# Moving to Cape Town for Postgrad Studies -- General Questions



## Kelsey (Jun 3, 2011)

I will be moving to Cape Town in the early part of 2013 for postgraduate studies at the University of Cape Town, and had a few general questions that I am hoping someone might be able to answer.

1) I will be visiting Cape Town for about a month this August, and would ideally like to meet up with a real estate agent who can show me apartment complexes, etc. that would likely have something available when the time came. I know this is possible to do in the U.S., but do people do this in South Africa? What should I expect to pay for this service? Did you use a real estate agent that you were extremely happy with?

2) What are some suggestions for safe neighborhoods from which I can get safely and easily to the University? I have been looking generally at Claremont, Mowbray, and Rondesbosch itself. I will not initially have a car, and so on the Jammie route or near public transportation is important.

3) What is the best way of going about renting an apartment? I've searched on GumTree, etc., but are most apartments (even in complexes) owned and rented through the owner? I am interesting in finding an apartment in The Claremont in Claremont, but their website is very amateurish it seems, and most apartments I've found have been available on a single-apartment basis.

4) How do people without cars get from the Southern suburbs to City Bowl or other parts of Cape Town? It's hard to tell from the map, but is it too far for taxis, etc?

5) I would like to visit some churches when I am there this Summer, as I will be attending Catholic mass once there. Does anyone have any suggestions for good, and most importantly, friendly and welcoming Catholic churches in the Southern Suburbs?

And anything else you might be able to tell me! I want to get a feel for places to live, etc. this Summer so I will take any advice I can get.


----------



## vegasboy (Apr 28, 2010)

Kelsey said:


> I will be moving to Cape Town in the early part of 2013 for postgraduate studies at the University of Cape Town, and had a few general questions that I am hoping someone might be able to answer.
> 
> 1) I will be visiting Cape Town for about a month this August, and would ideally like to meet up with a real estate agent who can show me apartment complexes, etc. that would likely have something available when the time came. I know this is possible to do in the U.S., but do people do this in South Africa? What should I expect to pay for this service? Did you use a real estate agent that you were extremely happy with?
> 
> ...


1. I suggest you Google rental agencies in that area. They will show you around and they don't charge for the service.
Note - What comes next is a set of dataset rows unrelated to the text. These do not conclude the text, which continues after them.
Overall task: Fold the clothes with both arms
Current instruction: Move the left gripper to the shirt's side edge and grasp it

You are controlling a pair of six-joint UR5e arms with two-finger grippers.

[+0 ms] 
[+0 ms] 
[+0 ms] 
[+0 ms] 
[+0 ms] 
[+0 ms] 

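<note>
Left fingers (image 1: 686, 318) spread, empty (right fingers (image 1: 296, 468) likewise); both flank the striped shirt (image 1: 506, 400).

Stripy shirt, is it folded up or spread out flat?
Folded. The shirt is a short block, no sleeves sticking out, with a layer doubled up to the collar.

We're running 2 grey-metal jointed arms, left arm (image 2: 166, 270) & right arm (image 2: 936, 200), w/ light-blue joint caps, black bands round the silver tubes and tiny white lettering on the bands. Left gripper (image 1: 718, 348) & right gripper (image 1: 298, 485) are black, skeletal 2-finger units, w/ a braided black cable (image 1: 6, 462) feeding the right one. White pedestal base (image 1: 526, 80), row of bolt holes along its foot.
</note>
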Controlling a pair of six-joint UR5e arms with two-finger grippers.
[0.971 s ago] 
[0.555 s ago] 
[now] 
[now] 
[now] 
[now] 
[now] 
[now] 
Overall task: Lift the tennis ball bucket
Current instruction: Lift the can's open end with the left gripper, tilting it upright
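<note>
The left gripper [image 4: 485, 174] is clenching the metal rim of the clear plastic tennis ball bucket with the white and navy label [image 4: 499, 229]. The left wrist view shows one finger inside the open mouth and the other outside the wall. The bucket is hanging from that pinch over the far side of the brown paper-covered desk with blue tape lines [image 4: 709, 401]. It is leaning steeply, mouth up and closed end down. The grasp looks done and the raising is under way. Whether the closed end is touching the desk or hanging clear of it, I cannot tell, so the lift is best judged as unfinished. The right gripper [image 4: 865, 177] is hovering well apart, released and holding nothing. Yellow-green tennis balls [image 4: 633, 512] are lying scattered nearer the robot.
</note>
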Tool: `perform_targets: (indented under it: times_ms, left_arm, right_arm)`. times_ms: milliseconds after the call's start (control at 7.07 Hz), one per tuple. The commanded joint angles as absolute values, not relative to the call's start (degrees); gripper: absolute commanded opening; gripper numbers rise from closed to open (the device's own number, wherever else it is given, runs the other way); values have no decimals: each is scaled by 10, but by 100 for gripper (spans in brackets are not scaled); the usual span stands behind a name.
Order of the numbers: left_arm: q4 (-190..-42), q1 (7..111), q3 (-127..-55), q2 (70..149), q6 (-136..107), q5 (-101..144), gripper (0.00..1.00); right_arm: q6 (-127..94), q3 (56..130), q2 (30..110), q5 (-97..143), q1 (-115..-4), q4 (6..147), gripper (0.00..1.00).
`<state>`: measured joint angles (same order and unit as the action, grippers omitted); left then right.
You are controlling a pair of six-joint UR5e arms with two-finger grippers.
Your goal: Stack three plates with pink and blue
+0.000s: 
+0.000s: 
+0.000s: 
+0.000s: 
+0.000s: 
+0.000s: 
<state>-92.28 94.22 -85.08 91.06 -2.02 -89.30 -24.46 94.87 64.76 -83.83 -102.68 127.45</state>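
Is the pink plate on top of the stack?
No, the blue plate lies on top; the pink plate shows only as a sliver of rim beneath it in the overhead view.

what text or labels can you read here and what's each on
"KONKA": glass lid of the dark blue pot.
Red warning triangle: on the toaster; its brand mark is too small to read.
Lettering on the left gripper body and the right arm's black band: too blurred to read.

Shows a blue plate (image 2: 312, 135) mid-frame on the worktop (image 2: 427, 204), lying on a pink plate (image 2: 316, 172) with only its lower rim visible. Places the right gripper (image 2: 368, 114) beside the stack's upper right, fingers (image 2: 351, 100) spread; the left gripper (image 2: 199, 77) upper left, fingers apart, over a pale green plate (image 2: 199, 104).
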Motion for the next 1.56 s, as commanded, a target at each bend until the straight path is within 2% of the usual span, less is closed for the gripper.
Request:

Most estate agent companies have a rental division. Pam Golding, Remax, Seef, Just Letting etc. may be of help

2. The areas you mentioned is fine. But an agent will be able to give you more accurate information.

3. Most apartments are private owned under sectional title. Some owners use rental agencies to manage the properties, others may do it themself. Contact an agent and they will assist you further.

4. You will need a car. I would personally not use the train.

5. Welcome to Constantia Catholic Church of Our Lady of the Visitation

Hope all works out. Enjoy and be safe.


----------